The researchers reviewed 26 studies of the influence of psychological coping styles. The findings are published in the British Medical Journal.

The studies showed that people respond to a diagnosis of cancer in many different ways. After the initial shock, some react in a combative manner, adopting a fighting spirit. They will characteristically scour the internet for information, experiment with alternative treatments, and examine their lives for clues to the cause of the disease or ways to attack it.

Others react with helplessness or hopelessness, become anxious and depressed, and fear what the future holds.
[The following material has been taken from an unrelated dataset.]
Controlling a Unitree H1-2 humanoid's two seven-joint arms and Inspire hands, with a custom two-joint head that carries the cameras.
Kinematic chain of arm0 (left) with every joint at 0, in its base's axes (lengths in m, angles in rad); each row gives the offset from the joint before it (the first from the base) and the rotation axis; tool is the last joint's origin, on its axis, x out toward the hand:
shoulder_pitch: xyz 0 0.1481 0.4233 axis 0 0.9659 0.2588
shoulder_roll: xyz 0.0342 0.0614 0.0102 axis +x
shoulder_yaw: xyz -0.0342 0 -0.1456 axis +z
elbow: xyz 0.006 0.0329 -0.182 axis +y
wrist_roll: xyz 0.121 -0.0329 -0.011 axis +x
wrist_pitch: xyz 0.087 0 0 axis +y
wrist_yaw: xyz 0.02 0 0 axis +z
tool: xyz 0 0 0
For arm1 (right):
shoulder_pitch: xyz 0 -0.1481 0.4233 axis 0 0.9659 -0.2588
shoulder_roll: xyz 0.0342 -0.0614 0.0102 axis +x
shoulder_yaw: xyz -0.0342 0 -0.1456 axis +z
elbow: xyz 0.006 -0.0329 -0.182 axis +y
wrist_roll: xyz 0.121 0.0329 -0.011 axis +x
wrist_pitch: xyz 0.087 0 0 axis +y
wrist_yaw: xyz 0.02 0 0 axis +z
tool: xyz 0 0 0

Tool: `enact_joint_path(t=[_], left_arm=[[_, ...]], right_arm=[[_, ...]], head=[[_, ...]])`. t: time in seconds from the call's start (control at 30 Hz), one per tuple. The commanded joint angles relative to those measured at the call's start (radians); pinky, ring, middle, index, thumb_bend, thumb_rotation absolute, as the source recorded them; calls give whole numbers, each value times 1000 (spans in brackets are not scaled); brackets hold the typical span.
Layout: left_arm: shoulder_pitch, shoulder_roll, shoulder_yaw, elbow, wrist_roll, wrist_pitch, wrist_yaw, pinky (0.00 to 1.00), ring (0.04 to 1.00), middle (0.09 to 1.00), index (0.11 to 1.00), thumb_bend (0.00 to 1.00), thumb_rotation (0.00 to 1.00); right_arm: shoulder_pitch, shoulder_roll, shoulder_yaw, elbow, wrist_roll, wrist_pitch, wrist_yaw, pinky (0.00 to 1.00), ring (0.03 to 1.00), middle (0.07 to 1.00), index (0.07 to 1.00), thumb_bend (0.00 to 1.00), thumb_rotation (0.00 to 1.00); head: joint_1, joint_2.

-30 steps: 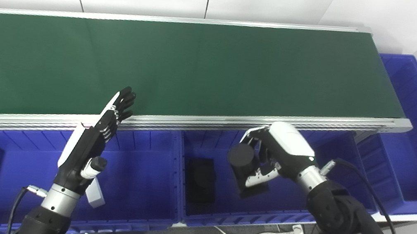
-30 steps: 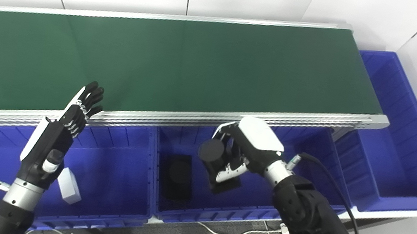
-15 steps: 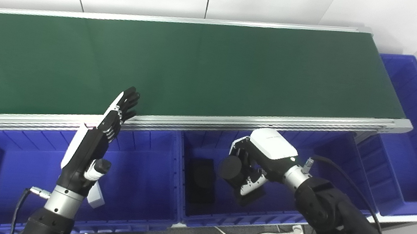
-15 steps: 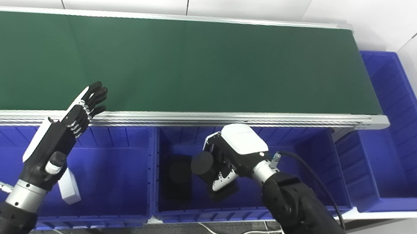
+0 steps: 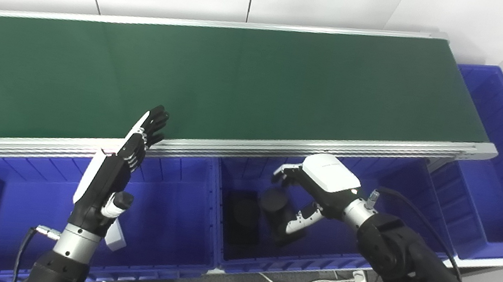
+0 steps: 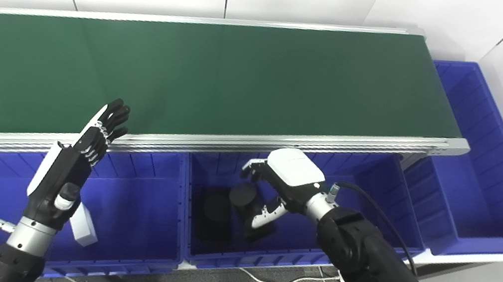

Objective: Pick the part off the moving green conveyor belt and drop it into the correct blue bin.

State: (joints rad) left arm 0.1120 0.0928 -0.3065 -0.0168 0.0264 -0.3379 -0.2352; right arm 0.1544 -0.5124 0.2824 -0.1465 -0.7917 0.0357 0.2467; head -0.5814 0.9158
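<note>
Right robot hand [image 5: 309, 190], fingers spread, hovers above the black part [image 5: 274, 202] in the middle bin [image 6: 294, 256]; left robot hand [image 6: 78, 154] flat, empty. Belt [image 5: 240, 84] bare in both views.

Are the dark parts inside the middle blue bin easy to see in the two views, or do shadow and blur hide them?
In the left eye view the black part under the right hand merges with the shadowed floor of the middle bin; its edges look soft. In the right eye view it shows no clearer, and the other dark part is equally dim.
</note>
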Motion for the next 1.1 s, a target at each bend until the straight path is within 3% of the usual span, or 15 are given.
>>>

A third group react with denial, avoiding discussion of the subject and continuing with their lives as if nothing had happened. This also characterises those who acknowledge the seriousness of the diagnosis but carry on, stoically accepting their fate.

Dr Petticrew, a psychologist and associate director of the MRC unit, said the idea that mental attitude was important in cancer had developed because it had biological plausibility. "It has often been suggested that stress involves the production of cortisol and other hormones which have a suppressant effect on the immune system. So it might have an effect on cancer survival."

Although the review showed there was no effect on length of survival or recurrence, the researchers did not study quality of life, an area where mental attitude is likely to have more impact. Dr Petticrew said: "Our findings do not mean that having a positive mental attitude isn't a good thing generally. People with a positive mental outlook are more likely to comply with their treatment, suffer less anxiety and depression, and have a better quality of life – they just won't live longer."